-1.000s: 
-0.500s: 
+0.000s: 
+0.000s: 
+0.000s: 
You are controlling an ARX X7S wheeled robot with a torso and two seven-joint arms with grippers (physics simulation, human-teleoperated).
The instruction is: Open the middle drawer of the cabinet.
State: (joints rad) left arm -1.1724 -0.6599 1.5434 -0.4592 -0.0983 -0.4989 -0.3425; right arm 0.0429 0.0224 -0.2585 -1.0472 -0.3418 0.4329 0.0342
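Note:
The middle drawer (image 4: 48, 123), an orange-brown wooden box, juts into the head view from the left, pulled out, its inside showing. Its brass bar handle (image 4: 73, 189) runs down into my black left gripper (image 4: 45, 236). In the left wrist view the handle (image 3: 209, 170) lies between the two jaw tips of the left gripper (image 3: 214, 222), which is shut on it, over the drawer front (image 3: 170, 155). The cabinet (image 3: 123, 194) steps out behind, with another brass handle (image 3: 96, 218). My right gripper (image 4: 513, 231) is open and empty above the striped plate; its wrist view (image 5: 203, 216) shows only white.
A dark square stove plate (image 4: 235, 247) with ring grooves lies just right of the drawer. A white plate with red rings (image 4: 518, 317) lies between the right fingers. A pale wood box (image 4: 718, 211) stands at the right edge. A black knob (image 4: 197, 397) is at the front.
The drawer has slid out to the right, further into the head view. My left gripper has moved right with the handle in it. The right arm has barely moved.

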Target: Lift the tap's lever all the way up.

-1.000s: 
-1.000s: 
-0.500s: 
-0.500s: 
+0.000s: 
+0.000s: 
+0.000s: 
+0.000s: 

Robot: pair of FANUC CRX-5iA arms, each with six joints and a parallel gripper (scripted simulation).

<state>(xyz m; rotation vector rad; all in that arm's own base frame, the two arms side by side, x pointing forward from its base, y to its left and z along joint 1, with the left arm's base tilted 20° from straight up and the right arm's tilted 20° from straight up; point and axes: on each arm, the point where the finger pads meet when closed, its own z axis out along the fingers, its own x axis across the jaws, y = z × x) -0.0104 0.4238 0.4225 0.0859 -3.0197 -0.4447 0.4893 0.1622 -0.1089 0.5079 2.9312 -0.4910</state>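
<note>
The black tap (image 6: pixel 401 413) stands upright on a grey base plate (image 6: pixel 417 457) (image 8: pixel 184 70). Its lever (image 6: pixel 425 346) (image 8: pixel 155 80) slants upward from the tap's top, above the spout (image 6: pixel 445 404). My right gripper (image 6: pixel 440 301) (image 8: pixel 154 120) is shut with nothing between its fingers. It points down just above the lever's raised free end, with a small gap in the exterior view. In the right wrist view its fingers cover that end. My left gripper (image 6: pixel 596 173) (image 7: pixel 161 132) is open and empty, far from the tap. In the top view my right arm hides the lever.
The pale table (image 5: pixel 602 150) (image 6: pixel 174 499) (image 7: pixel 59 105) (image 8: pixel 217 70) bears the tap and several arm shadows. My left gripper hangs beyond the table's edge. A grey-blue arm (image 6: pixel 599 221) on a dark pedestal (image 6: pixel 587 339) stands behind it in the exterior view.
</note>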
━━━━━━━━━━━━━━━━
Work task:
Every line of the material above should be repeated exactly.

Answer to this exercise:
-1.000s: 
-0.500s: 
+0.000s: 
+0.000s: 
+0.000s: 
You are controlling an ARX X7S wheeled robot with a torso and two seven-joint arms with grippers (physics simulation, human-teleoperated).
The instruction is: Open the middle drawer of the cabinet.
State: (joints rad) left arm -1.1724 -0.6599 1.5434 -0.4592 -0.0983 -0.4989 -0.3425; right arm 0.0429 0.0224 -0.2585 -1.0472 -0.3418 0.4329 0.0342
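Note:
The middle drawer (image 4: 48, 123), an orange-brown wooden box, juts into the head view from the left, pulled out, its inside showing. Its brass bar handle (image 4: 73, 189) runs down into my black left gripper (image 4: 45, 236). In the left wrist view the handle (image 3: 209, 170) lies between the two jaw tips of the left gripper (image 3: 214, 222), which is shut on it, over the drawer front (image 3: 170, 155). The cabinet (image 3: 123, 194) steps out behind, with another brass handle (image 3: 96, 218). My right gripper (image 4: 513, 231) is open and empty above the striped plate; its wrist view (image 5: 203, 216) shows only white.
A dark square stove plate (image 4: 235, 247) with ring grooves lies just right of the drawer. A white plate with red rings (image 4: 518, 317) lies between the right fingers. A pale wood box (image 4: 718, 211) stands at the right edge. A black knob (image 4: 197, 397) is at the front.
The drawer has slid out to the right, further into the head view. My left gripper has moved right with the handle in it. The right arm has barely moved.
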
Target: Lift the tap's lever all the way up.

-1.000s: 
-1.000s: 
-0.500s: 
-0.500s: 
+0.000s: 
+0.000s: 
+0.000s: 
+0.000s: 

Robot: pair of FANUC CRX-5iA arms, each with six joints and a parallel gripper (scripted simulation).

<state>(xyz m; rotation vector rad; all in that arm's own base frame, the two arms side by side, x pointing forward from its base, y to its left and z along joint 1, with the left arm's base tilted 20° from straight up and the right arm's tilted 20° from straight up; point and axes: on each arm, the point where the finger pads meet when closed, its own z axis out along the fingers, its own x axis across the jaws, y = z × x) -0.0104 0.4238 0.4225 0.0859 -3.0197 -0.4447 0.4893 0.1622 -0.1089 0.5079 2.9312 -0.4910</state>
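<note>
The black tap (image 6: pixel 401 413) stands upright on a grey base plate (image 6: pixel 417 457) (image 8: pixel 184 70). Its lever (image 6: pixel 425 346) (image 8: pixel 155 80) slants upward from the tap's top, above the spout (image 6: pixel 445 404). My right gripper (image 6: pixel 440 301) (image 8: pixel 154 120) is shut with nothing between its fingers. It points down just above the lever's raised free end, with a small gap in the exterior view. In the right wrist view its fingers cover that end. My left gripper (image 6: pixel 596 173) (image 7: pixel 161 132) is open and empty, far from the tap. In the top view my right arm hides the lever.
The pale table (image 5: pixel 602 150) (image 6: pixel 174 499) (image 7: pixel 59 105) (image 8: pixel 217 70) bears the tap and several arm shadows. My left gripper hangs beyond the table's edge. A grey-blue arm (image 6: pixel 599 221) on a dark pedestal (image 6: pixel 587 339) stands behind it in the exterior view.
</note>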

The answer has been supplied in full.